**ABOUT THIS TASK**
In the entries below, find the line with "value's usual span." and print exactly every line from there up to and including the line with "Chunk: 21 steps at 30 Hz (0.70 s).", with no other lines.

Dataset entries
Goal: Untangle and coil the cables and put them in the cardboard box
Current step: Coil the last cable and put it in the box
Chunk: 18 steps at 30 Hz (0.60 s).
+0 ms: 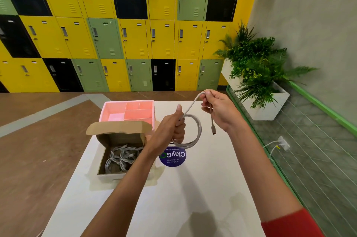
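Head view: red sleeve (289, 223) on the right forearm, nearest the lens. Both hands are raised over the white table (173, 207).

Left hand (174, 126) is fisted round a stack of loops of the grey cable (197, 132), thumb up. Right hand (218, 110) pinches the free run at its high point; the short tail hangs below it, ending in the connector (214, 132), clear of the table.

Step as I read it: last turns of the coil. Advice:
- lay the free run onto the stack at the same loop size
- let the cable roll between the right fingertips so no twist builds
- grip the stack firmly in the left hand so the loops don't spring
- wrap or tuck the tail so the connector doesn't dangle

Under the coil is a round blue sticker (173, 157). Left of it stands the cardboard box (101, 159), lid up, with several grey coiled cables (121, 156) inside; there looks to be room on top. Behind it is a pink divided tray (127, 102).

Beyond: brown floor (48, 130), a wall of yellow, green and black lockers (135, 34), and a white planter (270, 110) with greenery at right.
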Each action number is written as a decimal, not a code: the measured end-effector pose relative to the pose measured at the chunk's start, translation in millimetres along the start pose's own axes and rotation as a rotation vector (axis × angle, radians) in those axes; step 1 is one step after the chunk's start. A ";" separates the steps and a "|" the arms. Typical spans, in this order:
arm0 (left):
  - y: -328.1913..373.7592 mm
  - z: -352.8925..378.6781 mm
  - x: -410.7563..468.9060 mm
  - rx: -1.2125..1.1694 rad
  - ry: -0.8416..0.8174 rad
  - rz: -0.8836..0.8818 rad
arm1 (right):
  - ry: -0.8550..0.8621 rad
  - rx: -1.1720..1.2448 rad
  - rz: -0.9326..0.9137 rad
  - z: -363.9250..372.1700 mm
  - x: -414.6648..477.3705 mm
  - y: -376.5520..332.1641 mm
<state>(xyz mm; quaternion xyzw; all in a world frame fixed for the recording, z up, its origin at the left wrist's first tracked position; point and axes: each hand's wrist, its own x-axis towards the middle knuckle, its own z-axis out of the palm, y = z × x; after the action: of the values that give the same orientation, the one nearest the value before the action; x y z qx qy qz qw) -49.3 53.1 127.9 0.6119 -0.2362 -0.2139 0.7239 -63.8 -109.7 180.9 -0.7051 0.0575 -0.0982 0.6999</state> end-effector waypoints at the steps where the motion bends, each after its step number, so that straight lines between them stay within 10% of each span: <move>1: 1.7 0.7 -1.5 0.011 -0.014 0.017 | 0.004 0.054 0.014 -0.3 0.2 0.4; 18: 9.4 9.8 -6.6 0.079 0.013 0.037 | 0.134 0.856 0.403 5.5 -1.5 9.5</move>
<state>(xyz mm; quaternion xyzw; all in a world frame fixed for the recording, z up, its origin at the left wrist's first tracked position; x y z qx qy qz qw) -60.3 50.9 138.0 0.6369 -0.2509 -0.1872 0.7045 -63.4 -104.2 171.3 -0.3202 0.1926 -0.0205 0.9273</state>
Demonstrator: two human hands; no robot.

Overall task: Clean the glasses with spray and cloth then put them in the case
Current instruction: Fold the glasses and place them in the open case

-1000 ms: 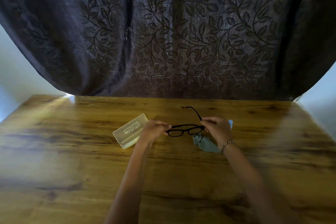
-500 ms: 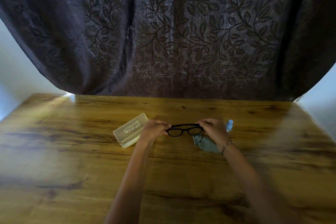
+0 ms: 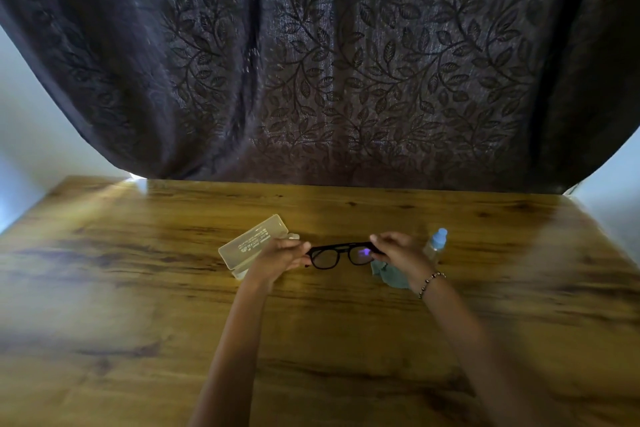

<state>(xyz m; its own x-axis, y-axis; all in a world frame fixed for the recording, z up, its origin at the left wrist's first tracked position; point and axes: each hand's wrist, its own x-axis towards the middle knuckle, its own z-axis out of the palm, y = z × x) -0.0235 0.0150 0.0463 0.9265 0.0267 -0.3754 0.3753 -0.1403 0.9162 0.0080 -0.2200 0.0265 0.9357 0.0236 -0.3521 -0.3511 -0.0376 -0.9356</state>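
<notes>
Black-framed glasses [image 3: 341,254] are held a little above the wooden table [image 3: 138,288], lenses facing me, both temples folded in. My left hand [image 3: 280,257] pinches the left end of the frame and my right hand [image 3: 398,253] pinches the right end. A pale translucent case [image 3: 254,243] lies shut on the table just left of my left hand. A crumpled light-blue cloth [image 3: 389,276] lies under my right hand, partly hidden by it. A small clear spray bottle [image 3: 436,245] with a blue cap stands just right of my right hand.
A dark leaf-patterned curtain [image 3: 329,62] hangs along the table's far edge. White walls show at both sides. A beaded bracelet [image 3: 431,282] is on my right wrist.
The right temple, which stuck out toward the curtain, has been folded in. The glasses have tipped so the lenses face me. The spray bottle now shows beside my right hand.
</notes>
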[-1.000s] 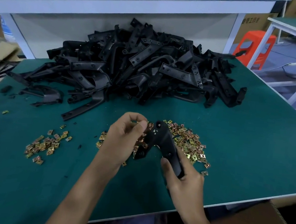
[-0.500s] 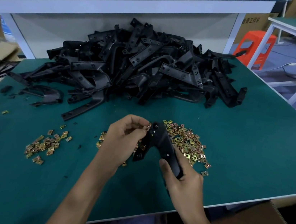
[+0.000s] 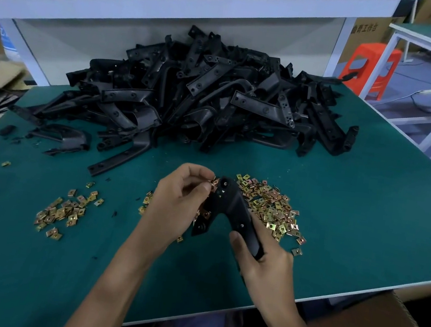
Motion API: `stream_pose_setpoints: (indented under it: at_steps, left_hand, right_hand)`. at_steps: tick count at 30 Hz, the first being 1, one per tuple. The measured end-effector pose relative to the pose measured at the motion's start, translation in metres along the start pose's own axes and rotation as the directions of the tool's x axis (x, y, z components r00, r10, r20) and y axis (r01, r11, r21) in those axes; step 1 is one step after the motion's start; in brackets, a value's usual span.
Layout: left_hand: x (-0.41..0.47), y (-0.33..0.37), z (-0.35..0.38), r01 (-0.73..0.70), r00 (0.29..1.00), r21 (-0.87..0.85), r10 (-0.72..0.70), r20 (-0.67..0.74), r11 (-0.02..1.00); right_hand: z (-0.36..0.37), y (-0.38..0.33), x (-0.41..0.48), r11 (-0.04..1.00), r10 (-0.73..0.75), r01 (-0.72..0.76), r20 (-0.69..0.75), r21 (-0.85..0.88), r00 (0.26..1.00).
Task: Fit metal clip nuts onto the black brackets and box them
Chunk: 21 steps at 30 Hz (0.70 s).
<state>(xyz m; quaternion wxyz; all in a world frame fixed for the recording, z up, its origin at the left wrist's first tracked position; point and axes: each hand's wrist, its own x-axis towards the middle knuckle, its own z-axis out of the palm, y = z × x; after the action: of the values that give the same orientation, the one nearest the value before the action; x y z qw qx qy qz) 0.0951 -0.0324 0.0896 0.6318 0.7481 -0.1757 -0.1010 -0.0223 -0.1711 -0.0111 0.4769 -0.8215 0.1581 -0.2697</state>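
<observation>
- The right hand (image 3: 264,263) grips the lower arm of a black bracket (image 3: 233,207), over the table (image 3: 367,210) near its front edge.
- The left hand (image 3: 175,207) pinches a clip nut (image 3: 214,183) at the bracket's top end.
- Loose clip nuts (image 3: 271,212) lie at the bracket's 3 o'clock, and a smaller scatter (image 3: 65,209) at its 9 o'clock.
- The bracket heap (image 3: 204,93) sits at 12 o'clock.

clip nut (image 3: 214,183) (pinched) now visible, at bracket (image 3: 233,209) tip

bracket heap (image 3: 203,101) blocks far side; bare mat (image 3: 367,210) right.
</observation>
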Motion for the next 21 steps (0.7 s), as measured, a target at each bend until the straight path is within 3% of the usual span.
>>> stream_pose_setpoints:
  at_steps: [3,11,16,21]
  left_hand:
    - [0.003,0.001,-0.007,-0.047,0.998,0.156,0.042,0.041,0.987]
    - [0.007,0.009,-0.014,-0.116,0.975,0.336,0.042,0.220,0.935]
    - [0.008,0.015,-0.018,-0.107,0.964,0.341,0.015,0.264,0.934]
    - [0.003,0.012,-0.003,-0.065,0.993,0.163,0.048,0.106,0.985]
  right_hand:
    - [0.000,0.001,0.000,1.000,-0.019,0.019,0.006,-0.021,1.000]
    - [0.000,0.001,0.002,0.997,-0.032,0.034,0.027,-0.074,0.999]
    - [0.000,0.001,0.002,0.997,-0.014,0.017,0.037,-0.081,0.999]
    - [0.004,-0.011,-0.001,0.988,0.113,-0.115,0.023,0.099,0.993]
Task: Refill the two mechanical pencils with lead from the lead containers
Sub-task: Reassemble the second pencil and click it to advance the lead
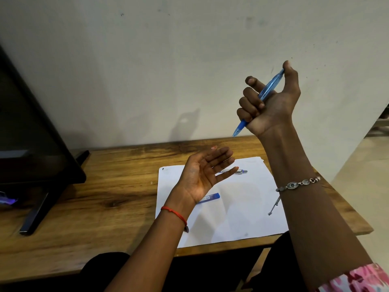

**OUTPUT FOR THIS TASK**
Motion API: `stream_pose_setpoints: (indented under it: at_steps, left_hand, right_hand)`. at_steps: tick count at 30 Hz, the first being 1, one per tuple. The measured end-effector pose relative to the pose measured at the motion's start, translation in metres along the start pose's own axes and rotation as the directions of the tool's x axis (x, y, z components r00, r10, r20) and y axis (r01, r11, r21) in those axes; step 1 is one step after the motion's start; in brackets, a value's usual span.
Layout: left_hand: x (-0.41..0.47), y (-0.33..0.37), z (-0.35..0.38), r01 (-0.73..0.70), r00 (0.29..1.00), r21 (-0.87..0.85), r10 (-0.72..0.70), r20 (-0.67..0.74), r11 (-0.02..1.00); right_hand: z (-0.36..0.37), y (-0.38..0.33), x (-0.41..0.48), r11 (-0.04..1.00), r10 (-0.73..0.75), r01 (-0.72..0.76), r20 (-0.69..0.75), r21 (-0.85..0.88), r00 (0.26..1.00).
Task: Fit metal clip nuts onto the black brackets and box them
Chunk: 21 steps at 30 Hz (0.70 s).

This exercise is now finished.